= Philip K. Bates =

American food scientist

Philip K. Bates (July 2, 1902 - December 21, 1993) was an American food scientist who was involved in the development of food freezing, dehydration, and concentration both in academia and in industry.

==Early life==
A native of Massachusetts, Bates earned his S.B. in biology and public health in 1924 from the Massachusetts Institute of Technology (MIT). He would later earn his Ph.D. in bacteriology from MIT in December 1928. While pursuing his PhD, Bates worked at MIT, Boston University's School of Medicine, Tufts University School of Dental Medicine, and Tufts University School of Medicine.

==Career==
After earning his PhD, Bates worked for Frigidaire in Dayton, Ohio in their research laboratory where he studied freezing's effect on bacteria in foods. He would return to Boston, Massachusetts to work for United Drug Company, later Rexall, becoming head of its laboratories and then chair of its pharmaceutical subsidiary, Riker Laboratories.

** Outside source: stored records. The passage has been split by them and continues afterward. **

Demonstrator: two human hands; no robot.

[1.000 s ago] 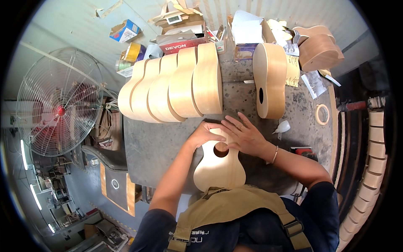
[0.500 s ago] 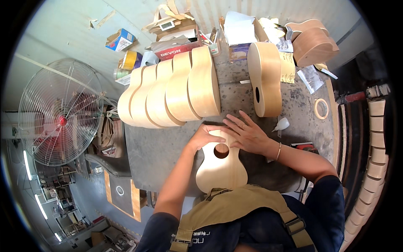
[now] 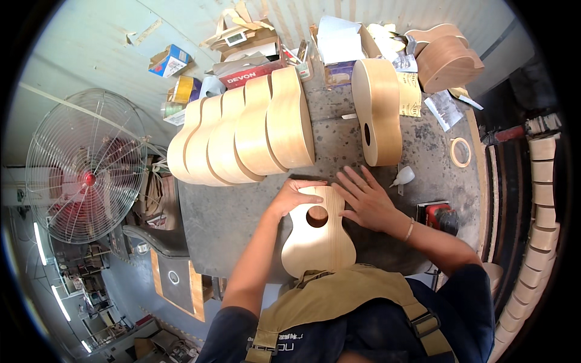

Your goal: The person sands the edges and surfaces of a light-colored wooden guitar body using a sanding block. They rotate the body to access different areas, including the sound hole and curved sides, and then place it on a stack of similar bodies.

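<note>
A small pale wooden ukulele body (image 3: 318, 248) with a round sound hole lies face up against the tan apron (image 3: 339, 296), its narrower end pointing away from me. My left hand (image 3: 292, 196) grips that far end at the left, thumb on the face and fingers over the far edge. Beside the right upper edge is my right hand (image 3: 372, 204), open with fingers spread; its thumb tip is at the body's edge, and I cannot tell whether it touches.
Several finished-looking ukulele bodies (image 3: 242, 136) stand in a row at the far left, and another (image 3: 385, 115) stands on its edge farther right. A white glue bottle (image 3: 404, 176), red-and-black power sander (image 3: 440, 218) and tape roll (image 3: 460, 152) lie at right. Boxes (image 3: 248, 72) line the wall; a caged fan (image 3: 89, 175) stands left.
My right hand has moved off the ukulele body's face to the right, uncovering its upper right part. More of the sander shows. My left hand keeps its grip.
</note>
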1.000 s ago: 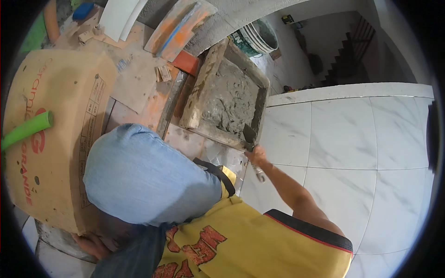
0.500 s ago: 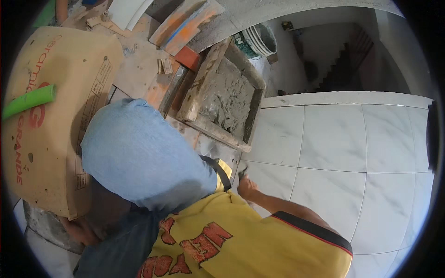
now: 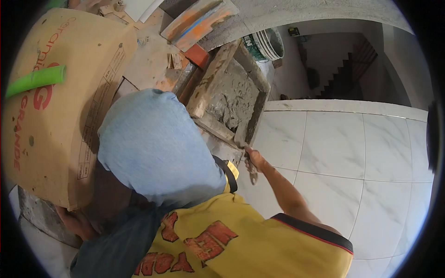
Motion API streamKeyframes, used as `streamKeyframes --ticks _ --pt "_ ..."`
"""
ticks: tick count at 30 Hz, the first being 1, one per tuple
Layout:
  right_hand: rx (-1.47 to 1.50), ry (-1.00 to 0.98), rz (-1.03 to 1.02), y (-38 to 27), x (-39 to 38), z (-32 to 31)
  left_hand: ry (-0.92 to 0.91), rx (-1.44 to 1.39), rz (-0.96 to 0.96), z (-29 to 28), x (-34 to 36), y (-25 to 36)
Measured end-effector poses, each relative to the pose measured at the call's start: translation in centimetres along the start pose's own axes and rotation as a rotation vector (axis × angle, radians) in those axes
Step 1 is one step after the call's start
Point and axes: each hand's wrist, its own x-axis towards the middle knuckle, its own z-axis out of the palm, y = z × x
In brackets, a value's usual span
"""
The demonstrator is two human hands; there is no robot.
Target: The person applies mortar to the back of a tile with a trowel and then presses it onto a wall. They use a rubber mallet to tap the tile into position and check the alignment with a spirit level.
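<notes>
My right hand (image 3: 253,159) is closed around the handle of a trowel (image 3: 253,177). The trowel's mortar-smeared blade reaches the lower right corner of a wooden mixing trough (image 3: 197,105). Wet grey mortar (image 3: 232,99) lies in the trough. My left hand does not show. My bent knee in light blue denim (image 3: 157,143) and my yellow shirt (image 3: 208,241) cover much of the middle and lower picture. Bare skin (image 3: 76,224) shows under the box at lower left; I cannot tell which body part it is.
A large cardboard box (image 3: 60,116) stands at the left with a green hose (image 3: 39,81) across it. Marbled white floor tiles (image 3: 331,148) spread to the right. Beyond the trough are a bucket (image 3: 269,44), an orange-stained curved board (image 3: 199,23) and a stairwell (image 3: 343,69).
My right hand has moved up and forward from the tiled floor to the trough's near corner, bringing the trowel to its edge. The whole view has shifted slightly.
</notes>
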Motion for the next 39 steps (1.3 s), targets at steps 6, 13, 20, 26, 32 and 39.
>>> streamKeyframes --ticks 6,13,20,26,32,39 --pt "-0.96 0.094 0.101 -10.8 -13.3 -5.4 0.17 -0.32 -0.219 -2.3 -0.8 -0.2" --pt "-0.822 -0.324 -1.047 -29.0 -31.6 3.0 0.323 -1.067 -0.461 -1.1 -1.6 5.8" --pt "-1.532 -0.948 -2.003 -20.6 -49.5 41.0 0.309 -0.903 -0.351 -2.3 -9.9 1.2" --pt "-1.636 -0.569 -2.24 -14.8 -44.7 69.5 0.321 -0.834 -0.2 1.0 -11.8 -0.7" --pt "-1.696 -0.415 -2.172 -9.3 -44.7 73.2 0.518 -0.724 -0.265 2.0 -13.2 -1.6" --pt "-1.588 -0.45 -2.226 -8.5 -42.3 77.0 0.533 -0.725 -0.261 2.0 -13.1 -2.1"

Bates worked for Carnation (now part of Nestle) in Van Nuys, California from 1952 until his 1966. During his time at Carnation, he would deal with product development and nutrition studies of new products. Bates also developed drying and concentration of liquid foods and aseptic packaging. He even worked on pesticide residual studies in dairy products prior to his 1966 retirement.

==Service with the Institute of Food Technologists==
A charter member of the Institute of Food Technologists (IFT) when it was founded in 1939, Bates would serve as IFT treasurer and later became president in 1954–1955. He also was named an IFT Fellow in 1974.

==Service with the American Chemical Society==
Bates was also active in the American Chemical Society (ACS), serving as Editor of the Journal of Agricultural and Food Chemistry from 1965 to 1982. and was active in ACS's Agricultural and Food Chemistry Division .

==Death and legacy==
Bates died in California on December 21, 1993. The Southern California section of IFT established a scholarship in his honor in 1994. He was survived by three sons, Charles (1930–2006), Philip, Jr.; and Brad. Charles would be elected to the IFT presidency in 1985–1986, making them the only father-son combination to ever serve as presidents of the IFT.

==Selected works==
- McFarlan, R.L., P.K. Bates, and E.C. Merrill. "Spectrographic Characteristics of Vitamin A Materials." Industrial and Engineering Chemistry. 1940(1):645-7.
- Prescott, S.C., P.K. Bates, and M.E. Highlands. (1932). "Numbers of Bacteria in Frozen Food Stored at Several Temperatures." Journal of the American Public Health Association. 22(3):257-62.